As of 2000, the gender distribution of the population was 51.3% male and 48.7% female. The age distribution, As of 2000, in Valendas is; 40 children or 13.6% of the population are between 0 and 9 years old and 38 teenagers or 12.9% are between 10 and 19. Of the adult population, 23 people or 7.8% of the population are between 20 and 29 years old. 41 people or 13.9% are between 30 and 39, 43 people or 14.6% are between 40 and 49, and 40 people or 13.6% are between 50 and 59. The senior population distribution is 32 people or 10.9% of the population are between 60 and 69 years old, 18 people or 6.1% are between 70 and 79, there are 16 people or 5.4% who are between 80 and 89 there are 3 people or 1.0% who are between 90 and 99.

In the 2007 federal election the most popular party was the SVP which received 68.1% of the vote. The next three most popular parties were the FDP (13.3%), the SP (11%) and the CVP (5%).

In Valendas about 68.1% of the population (between age 25-64) have completed either non-mandatory upper secondary education or additional higher education (either university or a Fachhochschule).

Valendas has an unemployment rate of 0.11%. As of 2005, there were 66 people employed in the primary economic sector and about 25 businesses involved in this sector. 21 people are employed in the secondary sector and there are 4 businesses in this sector. 29 people are employed in the tertiary sector, with 10 businesses in this sector.

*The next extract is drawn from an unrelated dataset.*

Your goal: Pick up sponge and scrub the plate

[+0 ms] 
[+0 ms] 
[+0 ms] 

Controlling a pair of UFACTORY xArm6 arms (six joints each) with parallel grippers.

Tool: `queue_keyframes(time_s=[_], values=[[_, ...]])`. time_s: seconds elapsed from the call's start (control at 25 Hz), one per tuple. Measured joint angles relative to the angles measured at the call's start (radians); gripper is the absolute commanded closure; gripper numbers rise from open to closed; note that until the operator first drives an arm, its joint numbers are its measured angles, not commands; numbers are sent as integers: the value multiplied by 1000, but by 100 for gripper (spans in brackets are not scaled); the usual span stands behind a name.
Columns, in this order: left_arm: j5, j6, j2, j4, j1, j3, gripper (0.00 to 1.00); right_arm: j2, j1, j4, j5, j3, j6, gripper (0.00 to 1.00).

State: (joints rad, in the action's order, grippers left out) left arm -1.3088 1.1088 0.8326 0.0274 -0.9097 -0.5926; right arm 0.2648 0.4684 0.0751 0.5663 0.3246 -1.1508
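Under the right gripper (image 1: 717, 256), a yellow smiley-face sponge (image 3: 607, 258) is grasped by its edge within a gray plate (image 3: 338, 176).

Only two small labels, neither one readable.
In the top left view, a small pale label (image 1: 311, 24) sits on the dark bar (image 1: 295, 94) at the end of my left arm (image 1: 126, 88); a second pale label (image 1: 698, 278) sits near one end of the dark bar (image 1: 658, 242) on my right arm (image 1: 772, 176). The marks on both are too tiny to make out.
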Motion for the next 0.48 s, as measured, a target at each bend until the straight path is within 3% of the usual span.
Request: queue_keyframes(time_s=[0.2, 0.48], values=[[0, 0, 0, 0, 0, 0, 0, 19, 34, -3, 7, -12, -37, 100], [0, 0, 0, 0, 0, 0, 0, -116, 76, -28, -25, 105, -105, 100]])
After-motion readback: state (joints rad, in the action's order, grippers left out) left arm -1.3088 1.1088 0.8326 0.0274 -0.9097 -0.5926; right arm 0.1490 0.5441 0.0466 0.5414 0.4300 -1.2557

The historical population is given in the following table:

| year | population |
|---|---|
| 1803 | 463 |
| 1850 | 555 |
| 1900 | 499 |
| 1950 | 441 |
| 2000 | 294 |

==Heritage sites of national significance==
The Türelihus and the Haus Joos and attached barn are listed as Swiss heritage sites of national significance.

The Türelihus (Türeli House) is located in the center of Valendas and is one of the most historically valuable houses in the village. The interior contains many of the original furnishings from the Renaissance and Baroque eras. The original building was constructed in 1485. In 1554 it was expanded, this expansion was known as the Renaissance phase, with a spiral staircase within a tower and a stable was added to the north side. In 1775 it was renovated in the baroque style. The four-story building was abandoned for many years and had begun to decay. In 1994, the first attempt to renovate this building ended with only the addition of a temporary roof.

The oldest part of the Haus Joos may date to about 1300. The attached barn has a date of 1572 carved into it. However, the building is currently in poor condition and has not been used for a number of years.

==Transport==
Valendas-Sagogn station, on the line of the Rhaetian Railway that links Chur and Disentis, lies some 120 m below and 1.2 km distant from the village of Valendas.